In the above equation far-field matrix ZF1 is for level 1, ZF2 is for level 2 and, ZF3 is for level 3. Level 3 forms the leaf level of the binary tree and level 1 as the top level of the tree. Figure 1 shows the H-Matrix layout for a two-dimension strip. In Fig. 1, light gray boxes represent ZF1 far-field matrix at level 1, dark gray boxes as ZF2 is for level 2 and large white boxes as ZF3 for level 3, the black boxes are the near-field dense matrices. For illustrative purposes, the near-field matrix is a diagonal block form for a two-dimension strip. The real-world problems are three-dimension in structure, giving a non-diagonal block near-field matrix. To implement our ML power series solution method, we must diagonalize the near-field block matrix. The near-field matrix in equation (6) is diagonalized using diagonal scaling coefficient [α], as computed in [15] such that the scaled diagonal block near-field matrix can be given as:

[Z~N]=[α][ZN]. (9)

Expanding equation (8) and scaling it with the scaling coefficients [α] gives:

[α][ZN+ZF1+ZF2+ZF3]x=[α]b, (10)
[Z~N]x+[α][ZF1]x+[α][ZF2]x+[α][ZF3]x=b~. (11)

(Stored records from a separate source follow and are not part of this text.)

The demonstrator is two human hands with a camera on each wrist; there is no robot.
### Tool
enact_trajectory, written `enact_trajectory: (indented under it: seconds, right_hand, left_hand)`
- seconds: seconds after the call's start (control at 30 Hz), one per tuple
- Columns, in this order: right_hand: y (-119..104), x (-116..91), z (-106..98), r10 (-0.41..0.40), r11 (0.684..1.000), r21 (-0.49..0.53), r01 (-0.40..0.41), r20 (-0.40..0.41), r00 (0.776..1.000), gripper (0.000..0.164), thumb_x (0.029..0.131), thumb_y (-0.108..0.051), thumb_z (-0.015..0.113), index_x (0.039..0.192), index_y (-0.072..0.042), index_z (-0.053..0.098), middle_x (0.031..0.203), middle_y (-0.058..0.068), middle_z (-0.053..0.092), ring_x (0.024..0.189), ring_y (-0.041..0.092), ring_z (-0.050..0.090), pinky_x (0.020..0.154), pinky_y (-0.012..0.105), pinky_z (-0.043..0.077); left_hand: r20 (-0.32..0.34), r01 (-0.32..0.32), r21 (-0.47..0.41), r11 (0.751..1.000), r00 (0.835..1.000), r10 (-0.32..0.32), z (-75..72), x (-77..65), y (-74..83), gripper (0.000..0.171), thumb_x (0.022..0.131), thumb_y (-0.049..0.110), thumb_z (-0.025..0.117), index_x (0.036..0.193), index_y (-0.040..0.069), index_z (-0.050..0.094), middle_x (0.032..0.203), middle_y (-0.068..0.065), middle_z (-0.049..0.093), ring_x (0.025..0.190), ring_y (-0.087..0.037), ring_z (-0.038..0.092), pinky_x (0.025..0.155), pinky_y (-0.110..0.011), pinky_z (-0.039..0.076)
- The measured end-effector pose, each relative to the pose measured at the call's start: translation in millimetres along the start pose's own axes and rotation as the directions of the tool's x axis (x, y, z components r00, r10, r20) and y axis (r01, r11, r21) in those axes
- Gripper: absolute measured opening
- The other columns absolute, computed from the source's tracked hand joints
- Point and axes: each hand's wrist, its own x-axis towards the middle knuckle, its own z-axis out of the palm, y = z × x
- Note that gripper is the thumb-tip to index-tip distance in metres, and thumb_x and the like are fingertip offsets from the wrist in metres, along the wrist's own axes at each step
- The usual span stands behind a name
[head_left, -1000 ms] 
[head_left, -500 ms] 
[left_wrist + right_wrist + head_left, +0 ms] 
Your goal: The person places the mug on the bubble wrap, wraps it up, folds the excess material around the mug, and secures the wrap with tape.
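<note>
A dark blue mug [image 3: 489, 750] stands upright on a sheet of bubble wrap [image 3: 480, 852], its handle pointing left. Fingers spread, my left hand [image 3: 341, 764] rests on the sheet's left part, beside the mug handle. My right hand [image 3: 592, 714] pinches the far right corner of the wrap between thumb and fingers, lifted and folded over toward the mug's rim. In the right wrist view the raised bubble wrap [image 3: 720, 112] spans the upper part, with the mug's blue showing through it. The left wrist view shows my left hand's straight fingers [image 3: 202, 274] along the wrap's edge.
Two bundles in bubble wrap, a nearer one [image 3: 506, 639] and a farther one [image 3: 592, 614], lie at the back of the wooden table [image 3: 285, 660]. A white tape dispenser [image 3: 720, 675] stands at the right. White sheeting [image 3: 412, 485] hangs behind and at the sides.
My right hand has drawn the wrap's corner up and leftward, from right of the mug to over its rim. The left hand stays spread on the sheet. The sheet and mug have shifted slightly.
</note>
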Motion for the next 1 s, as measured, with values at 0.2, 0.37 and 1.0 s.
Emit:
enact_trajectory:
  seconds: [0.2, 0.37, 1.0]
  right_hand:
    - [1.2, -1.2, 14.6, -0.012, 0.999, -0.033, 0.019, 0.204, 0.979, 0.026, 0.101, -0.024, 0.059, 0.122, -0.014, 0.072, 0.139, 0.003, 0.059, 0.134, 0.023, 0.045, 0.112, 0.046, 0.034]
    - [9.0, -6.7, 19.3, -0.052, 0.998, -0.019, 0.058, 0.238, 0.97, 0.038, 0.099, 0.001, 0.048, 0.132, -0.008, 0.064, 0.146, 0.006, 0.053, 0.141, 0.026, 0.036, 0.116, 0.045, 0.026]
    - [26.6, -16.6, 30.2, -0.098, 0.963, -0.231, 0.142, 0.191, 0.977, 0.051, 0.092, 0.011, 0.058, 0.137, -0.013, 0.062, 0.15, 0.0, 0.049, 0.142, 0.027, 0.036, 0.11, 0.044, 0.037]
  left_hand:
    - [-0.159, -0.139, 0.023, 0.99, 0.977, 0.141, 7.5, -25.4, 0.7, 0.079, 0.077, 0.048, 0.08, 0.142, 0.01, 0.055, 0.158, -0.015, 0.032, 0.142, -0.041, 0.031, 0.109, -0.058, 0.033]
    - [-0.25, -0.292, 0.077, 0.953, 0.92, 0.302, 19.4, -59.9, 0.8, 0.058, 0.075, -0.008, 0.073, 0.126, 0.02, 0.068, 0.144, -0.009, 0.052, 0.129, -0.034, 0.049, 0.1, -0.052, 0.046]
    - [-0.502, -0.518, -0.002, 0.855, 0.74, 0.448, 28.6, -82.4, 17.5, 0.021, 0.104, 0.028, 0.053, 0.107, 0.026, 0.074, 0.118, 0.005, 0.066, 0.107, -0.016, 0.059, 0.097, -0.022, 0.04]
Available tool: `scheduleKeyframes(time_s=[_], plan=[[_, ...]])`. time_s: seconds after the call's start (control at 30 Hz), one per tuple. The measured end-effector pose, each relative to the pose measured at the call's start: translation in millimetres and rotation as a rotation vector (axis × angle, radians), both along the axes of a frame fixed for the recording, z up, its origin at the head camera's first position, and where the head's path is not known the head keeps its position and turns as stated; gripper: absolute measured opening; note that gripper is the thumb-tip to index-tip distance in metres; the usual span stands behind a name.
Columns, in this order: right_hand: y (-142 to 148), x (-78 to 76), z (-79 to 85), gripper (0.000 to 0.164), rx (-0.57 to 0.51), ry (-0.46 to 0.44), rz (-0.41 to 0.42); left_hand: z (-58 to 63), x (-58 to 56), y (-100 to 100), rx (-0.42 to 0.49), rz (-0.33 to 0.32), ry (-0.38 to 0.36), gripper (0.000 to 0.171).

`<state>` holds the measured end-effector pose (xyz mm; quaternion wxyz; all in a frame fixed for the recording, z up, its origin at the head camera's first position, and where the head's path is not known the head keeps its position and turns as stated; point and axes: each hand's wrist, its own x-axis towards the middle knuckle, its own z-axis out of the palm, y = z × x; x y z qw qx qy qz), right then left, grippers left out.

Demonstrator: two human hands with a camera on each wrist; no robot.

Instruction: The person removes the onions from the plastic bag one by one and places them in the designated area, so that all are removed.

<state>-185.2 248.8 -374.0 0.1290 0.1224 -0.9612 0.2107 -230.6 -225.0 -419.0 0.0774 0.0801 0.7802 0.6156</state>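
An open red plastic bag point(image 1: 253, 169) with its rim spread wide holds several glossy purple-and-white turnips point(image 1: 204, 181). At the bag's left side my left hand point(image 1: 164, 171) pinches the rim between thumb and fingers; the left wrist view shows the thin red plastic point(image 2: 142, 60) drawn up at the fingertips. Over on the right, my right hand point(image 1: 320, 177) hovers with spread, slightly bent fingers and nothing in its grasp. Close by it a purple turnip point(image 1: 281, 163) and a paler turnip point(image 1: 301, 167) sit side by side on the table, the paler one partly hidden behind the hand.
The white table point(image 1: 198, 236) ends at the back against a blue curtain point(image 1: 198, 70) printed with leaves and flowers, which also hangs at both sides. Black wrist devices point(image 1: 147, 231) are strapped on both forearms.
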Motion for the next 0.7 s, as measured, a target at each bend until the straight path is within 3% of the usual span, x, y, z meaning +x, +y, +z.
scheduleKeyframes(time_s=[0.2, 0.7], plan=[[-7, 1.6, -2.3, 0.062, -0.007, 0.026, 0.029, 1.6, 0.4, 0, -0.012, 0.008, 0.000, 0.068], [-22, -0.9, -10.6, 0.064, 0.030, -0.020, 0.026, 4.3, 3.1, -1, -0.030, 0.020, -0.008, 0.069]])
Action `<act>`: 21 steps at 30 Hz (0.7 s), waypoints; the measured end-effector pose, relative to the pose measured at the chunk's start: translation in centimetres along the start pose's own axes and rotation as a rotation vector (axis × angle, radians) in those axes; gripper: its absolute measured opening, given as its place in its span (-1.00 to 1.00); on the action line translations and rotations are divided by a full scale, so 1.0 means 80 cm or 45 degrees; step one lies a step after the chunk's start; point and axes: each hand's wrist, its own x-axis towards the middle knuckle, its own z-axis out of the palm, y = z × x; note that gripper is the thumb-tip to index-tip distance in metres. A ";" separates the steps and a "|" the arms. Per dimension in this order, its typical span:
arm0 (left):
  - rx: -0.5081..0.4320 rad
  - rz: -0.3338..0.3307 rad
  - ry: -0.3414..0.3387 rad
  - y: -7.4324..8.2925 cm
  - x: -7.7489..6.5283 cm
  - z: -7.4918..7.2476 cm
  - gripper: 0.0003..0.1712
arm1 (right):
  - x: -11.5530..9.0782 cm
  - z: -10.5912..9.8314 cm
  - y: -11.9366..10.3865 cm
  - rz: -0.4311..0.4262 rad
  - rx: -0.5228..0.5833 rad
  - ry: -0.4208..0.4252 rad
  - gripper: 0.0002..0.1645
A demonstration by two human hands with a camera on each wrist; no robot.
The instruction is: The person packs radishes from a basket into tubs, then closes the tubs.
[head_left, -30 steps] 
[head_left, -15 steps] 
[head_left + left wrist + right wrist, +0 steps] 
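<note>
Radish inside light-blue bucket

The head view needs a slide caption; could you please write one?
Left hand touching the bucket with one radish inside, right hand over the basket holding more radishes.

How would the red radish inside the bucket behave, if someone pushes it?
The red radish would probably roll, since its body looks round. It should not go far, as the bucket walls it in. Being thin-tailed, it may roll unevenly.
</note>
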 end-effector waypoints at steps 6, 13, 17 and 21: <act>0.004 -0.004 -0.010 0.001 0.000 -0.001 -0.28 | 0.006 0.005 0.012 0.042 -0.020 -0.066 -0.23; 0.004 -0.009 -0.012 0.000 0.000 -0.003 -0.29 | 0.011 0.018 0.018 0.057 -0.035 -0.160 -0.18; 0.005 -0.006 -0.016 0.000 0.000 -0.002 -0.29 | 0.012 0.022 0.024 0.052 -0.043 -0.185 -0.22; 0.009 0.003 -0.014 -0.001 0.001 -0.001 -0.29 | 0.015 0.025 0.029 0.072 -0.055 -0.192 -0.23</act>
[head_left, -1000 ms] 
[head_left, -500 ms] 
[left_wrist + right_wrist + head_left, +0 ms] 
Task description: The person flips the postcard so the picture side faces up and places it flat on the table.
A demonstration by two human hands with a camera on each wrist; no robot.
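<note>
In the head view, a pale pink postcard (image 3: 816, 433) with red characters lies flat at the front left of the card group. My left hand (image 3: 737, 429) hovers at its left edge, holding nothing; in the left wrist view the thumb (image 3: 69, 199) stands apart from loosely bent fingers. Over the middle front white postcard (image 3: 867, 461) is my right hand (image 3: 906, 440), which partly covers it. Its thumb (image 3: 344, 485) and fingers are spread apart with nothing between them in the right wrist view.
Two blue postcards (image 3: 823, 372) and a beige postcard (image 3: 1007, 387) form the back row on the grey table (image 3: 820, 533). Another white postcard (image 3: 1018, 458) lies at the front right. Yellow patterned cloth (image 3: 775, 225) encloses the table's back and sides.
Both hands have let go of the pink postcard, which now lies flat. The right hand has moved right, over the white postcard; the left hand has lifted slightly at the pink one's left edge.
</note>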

In the above equation b~ is a [α] scaled vector b and can be further simplified as:

x+[Z~N]-1[α][ZF1]x+[Z~N]-1[α][ZF2]x+[Z~N]-1[α][ZF3]x=[Z~N]-1b~. (12)

Let [Z~N]-1[α][ZF1]=[U1], [Z~N]-1[α][ZF2]=[U2] and [Z~N]-1[α][ZF3]=[U3] equation (12) can further be simplified as:

x+[U1]x+[U2]x+[U3]x=[Z~N]-1b~, (13)
[I+U1]x+[U2]x+[U3]x=[Z~N]-1b~, (14)
x+[I+U1]-1[U2]x+[I+U1]-1[U3]x=[I+U1]-1[Z~N]-1b~. (15)

Let [I+U1]-1[U2]=[V2] and [I+U1]-1[U3]=[V3] equation (15) can further be simplified as:

x+[V2]x+[V3]x=[I+U1]-1[Z~N]-1b~, (16)
x+[I+V2]-1[V3]x=[I+V2]-1[I+U1]-1[Z~N]-1b~. (17)

Let [I+V2]-1[V3]=[W3] and equation (17) can be written as:

x+[W3]x=[I+V2]-1[I+U1]-1[Z~N]-1b~, (18)
x=[I+W3]-1[I+V2]-1[I+U1]-1[Z~N]-1b~. (19)

In the above equations [I+W3]-1,[I+V2]-1 and [I+U1]-1 can be solved independently at each level using a power series solution method with the expansion as below:

[I+U1]-1=[I+[Z~N]-1[α][ZF1]]-1, (20)
[I+V2]-1=[I+[I+U1]-1[U2]]-1
=[I+[I+[Z~N]-1[α][ZF1]]-1[Z~N]-1[α][ZF2]]-1, (21)
[I+W3]-1=[I+[I+V2]-1[V3]]-1=[I+[I+[I+U1]-1[U2]]-1[I+U1]-1[U3]]-1=[I+[I+[I+[Z~N]-1[α][ZF1]]-1[Z~N]-1[α][ZF2]]-1[I+[[Z~N]-1[α][ZF1]]-1[Z~N]-1[α][ZF3]]-1. (22)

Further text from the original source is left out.